Next, it is investigated whether or not a key event is detected (Step S13). That is, the CPU 10 captures a key data (hereafter, referred to as “new key data”) from the key scanning circuit 13, and stores in a new key data register defined in the work memory 12. An exclusive OR operation is carried out between the new key data and a old key data which is captured at the step S13 in a previous time and already stored in an old key data register defined in the work memory 12 to thereby generate a key event map. If there is a bit of “1” in this key event map, it is judged that an event of a key corresponding to the bit is occurred. If there is not the bit of “1”, it is judged that the key event is not occurred. Whether or not the generated event is an on-event is judged by investigating a bit in the new key data corresponding to the bit which is set at “1” in the key event map. That is, if the corresponding bit in the new key data is set at “1”, it is judged that there is the on-event. If the corresponding bit is set at “0”, it is judged that there is an off-event.

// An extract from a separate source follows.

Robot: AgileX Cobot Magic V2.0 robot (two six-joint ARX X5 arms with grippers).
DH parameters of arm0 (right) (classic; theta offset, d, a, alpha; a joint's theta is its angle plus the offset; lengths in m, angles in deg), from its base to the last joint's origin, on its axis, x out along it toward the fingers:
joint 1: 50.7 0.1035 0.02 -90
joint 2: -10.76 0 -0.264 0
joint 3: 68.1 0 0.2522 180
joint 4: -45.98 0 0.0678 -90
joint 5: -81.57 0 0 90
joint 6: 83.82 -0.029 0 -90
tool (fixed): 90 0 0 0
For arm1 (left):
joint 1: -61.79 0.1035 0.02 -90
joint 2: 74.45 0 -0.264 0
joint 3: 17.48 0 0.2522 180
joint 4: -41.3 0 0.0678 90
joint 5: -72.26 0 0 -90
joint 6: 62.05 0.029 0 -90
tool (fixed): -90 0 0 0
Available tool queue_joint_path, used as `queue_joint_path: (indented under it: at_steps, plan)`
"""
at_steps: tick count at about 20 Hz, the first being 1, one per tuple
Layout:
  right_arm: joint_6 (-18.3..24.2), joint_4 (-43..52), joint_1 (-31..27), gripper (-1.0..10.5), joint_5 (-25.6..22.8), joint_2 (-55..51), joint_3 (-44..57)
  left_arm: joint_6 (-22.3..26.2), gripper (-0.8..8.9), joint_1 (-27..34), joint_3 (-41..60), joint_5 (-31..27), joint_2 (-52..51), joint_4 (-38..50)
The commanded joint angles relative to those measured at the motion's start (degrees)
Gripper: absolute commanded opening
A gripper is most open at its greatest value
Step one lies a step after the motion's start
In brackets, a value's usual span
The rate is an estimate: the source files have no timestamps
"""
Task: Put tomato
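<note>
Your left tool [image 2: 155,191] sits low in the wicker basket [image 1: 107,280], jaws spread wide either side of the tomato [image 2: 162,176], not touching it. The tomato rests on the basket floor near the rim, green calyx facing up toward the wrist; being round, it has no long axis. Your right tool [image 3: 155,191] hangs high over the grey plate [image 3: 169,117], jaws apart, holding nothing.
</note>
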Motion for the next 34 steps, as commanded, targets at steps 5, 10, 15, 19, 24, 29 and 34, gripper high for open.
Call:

If the key event is detected, a key event process is carried out (Step S14). In this process, a tone indicated by a key through which the key event is occurred is generated or silenced. This key event process will be described later in detail. On the other hand, if the key event is not detected at the step S13, the process of the step S14 is skipped.

Next, other processes are carried out (Step S15). In this other processes, an MIDI process and the like are carried out. After that, the sequence returns back to the step S11, and the processes at the steps S11 to S15 are repeated. If the panel switch event or the key event is generated on the way of the repetition, or if an MIDI interface circuit (not shown) receives the data, the process corresponding to it is carried out. Accordingly, the various functions are carried out in the electronic instrument.

(1-2) Panel Switch Event Process

The panel switch event process carried out at the step S12 of the main process routine will be described below in detail with reference to the flowchart shown in FIG. 9. In this panel switch event process, it is firstly investigated whether or not the operation mode is at a maximum touch memory mode (Step S20). Here, if it is judged as the maximum touch memory mode, the message of “MAX TOUCH MEMORY ON OFF” shown in FIG. 4 is displayed on the LCD 40 (Step S21). Then, it is investigated whether or not there is an on-event of the switch SW1 (Step S22). If it is judged that there is the on-event of the switch SW1, a maximum touch flag is set to “1” (Step S23). The maximum touch flag is defined in the work memory 12. Then, the message of “PLEASE, PUSH KEYBOARD BY POWER TO HOPE FOR fff” shown in FIG. 5 is displayed on the LCD 40 (Step S24). After that, the sequence returns back to the main process routine.

If it is judged at the step S22 that there is not the on-event of the switch SW1, it is then investigated whether or not there is an on-event of the switch SW2 (Step S25). If it is judged that there is the on-event of the switch SW2, a correction coefficient K is set to “1” (Step S26). Then, the message of “MAX TOUCH MEMORY” displayed at the lower right corner of the LCD 40 (refer to FIG. 7) is removed (Step S27). After that, the sequence returns back to the main process routine. If it is judged at the step S25 that there is not the on-event of the switch SW2, the sequence directly returns back to the main process routine.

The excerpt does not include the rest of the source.